Découverte du corps d’un élève dans le fleuve Kakirima à Pita
15 janvier 2026Depuis plusieurs jours, la localité de Ley Miro, dans la préfecture de Pita, était plongée dans une vive inquiétude après la disparition d’un jeune élève. Le corps de Boubacar Diallo, porté disparu depuis environ trois jours, a finalement été retrouvé mercredi 14 janvier 2026 dans le fleuve Kakirima, un affluent du Konkouré.
Selon des témoignages recueillis sur place, le corps de la victime, déjà en état de putréfaction avancé, a été aperçu flottant à la surface de l’eau par des habitants mobilisés jour et nuit pour retrouver l’élève disparu. Aussitôt alertés, des volontaires se sont organisés pour récupérer le corps, craignant qu’il ne soit de nouveau emporté par le courant.

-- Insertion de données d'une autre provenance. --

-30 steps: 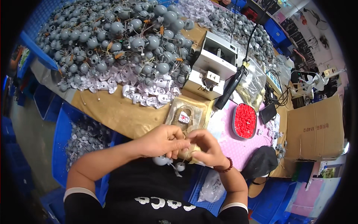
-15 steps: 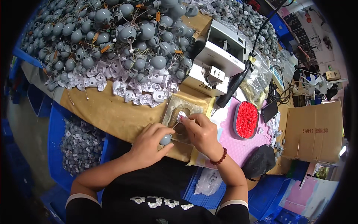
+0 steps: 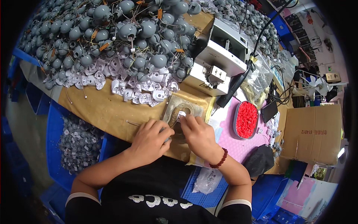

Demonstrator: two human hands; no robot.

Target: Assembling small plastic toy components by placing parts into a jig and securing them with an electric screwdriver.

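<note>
My left hand (image 3: 152, 139) is closed around a grey ball-shaped housing (image 3: 164, 130), which its fingers mostly cover. A thin pale wire (image 3: 132, 123) sticks out to the left of that hand over the cloth. My right hand (image 3: 199, 136) pinches a small white part (image 3: 181, 114) between thumb and fingertips, above a metal fixture plate (image 3: 196, 107) with a rounded hollow. Both hands are close together at the near side of this plate, and the fingers hide whether the white part and the housing touch.
Grey ball housings (image 3: 158, 61) with wires lie heaped at the back left, with white plastic brackets (image 3: 126, 91) before them. Behind the plate stands a metal bench machine (image 3: 209, 76). At the right are a tub of red pieces (image 3: 246, 119) and a cardboard box (image 3: 311, 134); a blue bin (image 3: 56, 149) stands at the left.
My left fingers have wrapped further over the grey housing, and a wire now shows left of that hand. My right fingers have shifted slightly, staying at the white part.
</note>
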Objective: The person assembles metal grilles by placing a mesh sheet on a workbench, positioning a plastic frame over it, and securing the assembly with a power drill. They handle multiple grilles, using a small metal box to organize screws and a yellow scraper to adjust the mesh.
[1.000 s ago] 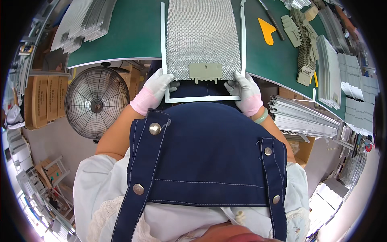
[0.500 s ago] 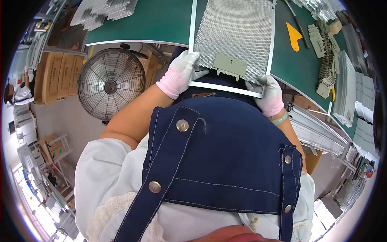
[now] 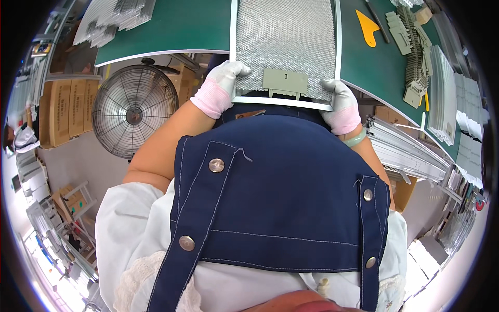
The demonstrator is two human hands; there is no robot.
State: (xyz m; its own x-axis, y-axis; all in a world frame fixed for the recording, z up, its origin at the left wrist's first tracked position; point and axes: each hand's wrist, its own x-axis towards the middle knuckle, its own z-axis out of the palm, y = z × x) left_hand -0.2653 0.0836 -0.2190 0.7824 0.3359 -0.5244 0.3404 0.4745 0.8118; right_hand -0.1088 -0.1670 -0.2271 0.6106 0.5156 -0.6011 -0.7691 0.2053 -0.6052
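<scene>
A filter panel of silver expanded mesh point(image 3: 286, 39) lies in a white metal frame point(image 3: 338, 47), its near end jutting past the table edge toward my apron. A grey-green plastic piece with short legs point(image 3: 285, 81) sits over the mesh's near edge, its legs pointing at the frame's near bar. My left hand point(image 3: 223, 86), in a white glove with a pink cuff, grips the near left corner, thumb over the mesh. The near right corner is in my right hand point(image 3: 342, 104), gloved alike, thumb on top. The fingers under the panel are hidden.
On the green table point(image 3: 166, 36) lie stacked mesh sheets point(image 3: 112, 18) to the left. A yellow scraper point(image 3: 368, 28), a dark rod point(image 3: 378, 21) and a row of grey-green plastic pieces point(image 3: 416, 57) are on the right. A floor fan point(image 3: 134, 115) and cardboard boxes point(image 3: 62, 112) stand left.
The mesh's near edge and the plastic piece now sit closer to the near bar, and the piece has straightened. My right thumb has come on top. The whole view has shifted slightly.
</scene>
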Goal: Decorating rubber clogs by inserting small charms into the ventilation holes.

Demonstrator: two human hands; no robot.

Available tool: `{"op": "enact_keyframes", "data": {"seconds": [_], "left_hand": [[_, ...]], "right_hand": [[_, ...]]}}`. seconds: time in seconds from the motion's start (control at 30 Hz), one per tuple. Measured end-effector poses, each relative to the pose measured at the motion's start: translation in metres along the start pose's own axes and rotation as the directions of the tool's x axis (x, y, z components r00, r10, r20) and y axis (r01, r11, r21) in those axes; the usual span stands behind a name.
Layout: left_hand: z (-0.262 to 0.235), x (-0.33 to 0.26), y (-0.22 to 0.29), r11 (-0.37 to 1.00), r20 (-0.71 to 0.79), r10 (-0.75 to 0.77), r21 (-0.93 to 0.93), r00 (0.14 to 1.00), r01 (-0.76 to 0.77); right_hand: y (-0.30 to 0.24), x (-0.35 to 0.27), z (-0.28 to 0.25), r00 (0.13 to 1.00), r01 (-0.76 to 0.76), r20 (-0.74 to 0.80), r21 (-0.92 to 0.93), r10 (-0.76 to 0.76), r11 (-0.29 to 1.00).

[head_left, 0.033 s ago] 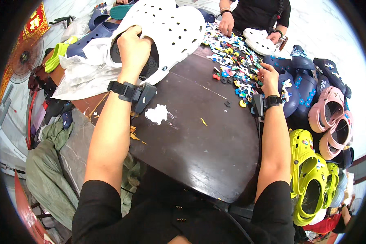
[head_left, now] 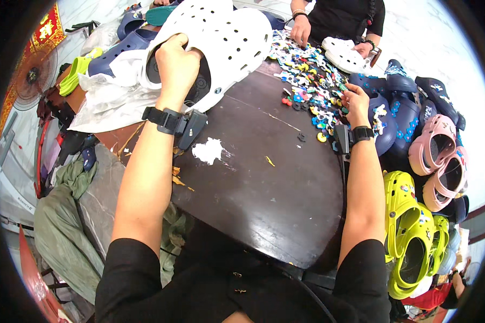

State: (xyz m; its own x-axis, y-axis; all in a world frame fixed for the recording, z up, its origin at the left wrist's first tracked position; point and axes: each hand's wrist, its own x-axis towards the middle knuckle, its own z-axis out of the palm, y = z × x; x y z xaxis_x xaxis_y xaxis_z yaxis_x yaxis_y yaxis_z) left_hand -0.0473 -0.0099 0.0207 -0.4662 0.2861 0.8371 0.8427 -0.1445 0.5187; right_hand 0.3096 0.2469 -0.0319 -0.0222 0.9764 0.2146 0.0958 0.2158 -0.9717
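Observation:
A pair of white clogs (head_left: 234,40) with round holes is gripped by my left hand (head_left: 173,67) at the far left of the table. The hand's fingers close over the heel end of the nearer clog, partly hidden inside its opening. My right hand (head_left: 357,105) is at the right edge of a pile of small colourful shoe charms (head_left: 312,75). Its fingers are loosely bent and apart, their tips close to the charms. Whether a tiny charm touches them is too small to tell.
Across the dark table (head_left: 264,188), a person's hand (head_left: 300,31) reaches into the charms, with another white clog (head_left: 344,55) beside it. Navy clogs (head_left: 399,121), pink clogs (head_left: 434,145) and lime clogs (head_left: 409,226) line the right side. White wrapping (head_left: 110,102) lies left.
The other person's hand over the charms has shifted very slightly. Both my hands and the white clogs stay in place.

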Motion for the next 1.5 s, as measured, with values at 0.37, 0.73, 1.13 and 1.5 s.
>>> {"op": "enact_keyframes", "data": {"seconds": [0.37,0.73,1.13,1.5], "left_hand": [[0.001,0.0,-0.001,1.0,0.018,-0.023,0.018,1.0,0.023],[-0.001,0.0,-0.001,0.998,0.032,-0.061,0.022,0.998,0.06],[-0.002,-0.001,0.002,0.999,0.023,-0.033,-0.001,0.999,0.033],[0.0,-0.001,0.001,1.0,-0.006,0.009,-0.006,1.0,-0.009]], "right_hand": [[0.006,0.001,0.002,0.992,0.002,0.123,-0.009,-0.001,1.0],[-0.002,-0.009,0.006,0.974,0.068,0.225,-0.132,-0.037,0.989],[-0.033,-0.033,0.04,0.764,0.563,0.614,-0.487,-0.196,0.668],[-0.046,-0.054,0.056,0.568,0.749,0.815,-0.453,-0.116,0.484]]}}
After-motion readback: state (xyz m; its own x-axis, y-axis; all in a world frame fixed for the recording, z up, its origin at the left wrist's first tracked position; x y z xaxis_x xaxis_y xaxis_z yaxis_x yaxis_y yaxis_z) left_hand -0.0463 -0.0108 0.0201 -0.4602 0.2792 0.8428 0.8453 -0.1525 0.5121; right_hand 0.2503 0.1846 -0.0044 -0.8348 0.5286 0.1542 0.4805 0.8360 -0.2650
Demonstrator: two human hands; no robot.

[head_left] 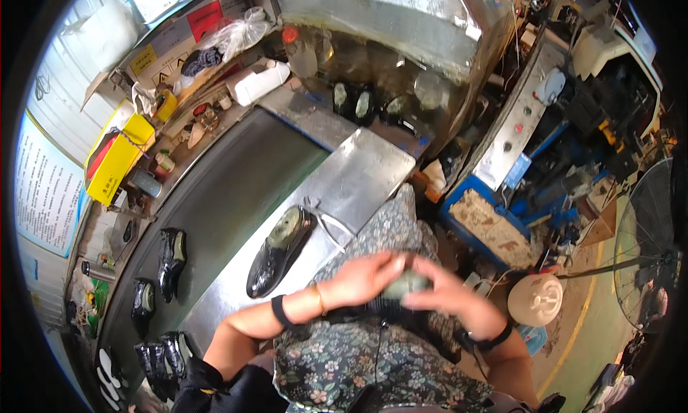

« Le jeune élève Boubacar Diallo avait disparu dans le fleuve Kakirima depuis dimanche dernier. Il n’était pas seul au moment des faits. C’est aujourd’hui que la population a aperçu son corps à la surface de l’eau. Des volontaires se sont mobilisés pour le récupérer. Cela faisait trois jours que nous étions à sa recherche, mais en vain », a expliqué Saara Bhoye, confirmant par ailleurs que l’inhumation a eu lieu au bord du fleuve.
Le fleuve Kakirima, connu pour son courant parfois violent, traverse plusieurs préfectures, notamment Lélouma, Pita et Télimélé. Il est régulièrement pointé du doigt pour les nombreux accidents mortels qui s’y produisent, en particulier chez les jeunes.
Après les constats d’usage effectués par les services compétents, les autorités locales ont conclu à une mort naturelle. Le corps a ensuite été remis à la famille du défunt.
« Toutes les autorités, y compris le procureur, ont été informées. La famille a confirmé que leur fils n’a pas été victime d’un acte criminel. C’est après cette confirmation que le préfet, le sous-préfet et le procureur ont décidé de remettre le corps à la famille, qui l’a inhumé au bord du fleuve conformément à la coutume. Des séances de sensibilisation ont également été organisées pour appeler les élèves à plus de prudence », a indiqué notre source, jointe par notre correspondant régional à Labé.
Selon nos informations, plusieurs autres jeunes ont déjà perdu la vie dans ce fleuve, l’un des plus longs et des plus dangereux de la région. Ce nouveau drame relance une fois de plus le débat sur la sécurité des élèves et la nécessité de renforcer les campagnes de prévention et de sensibilisation autour des cours d’eau.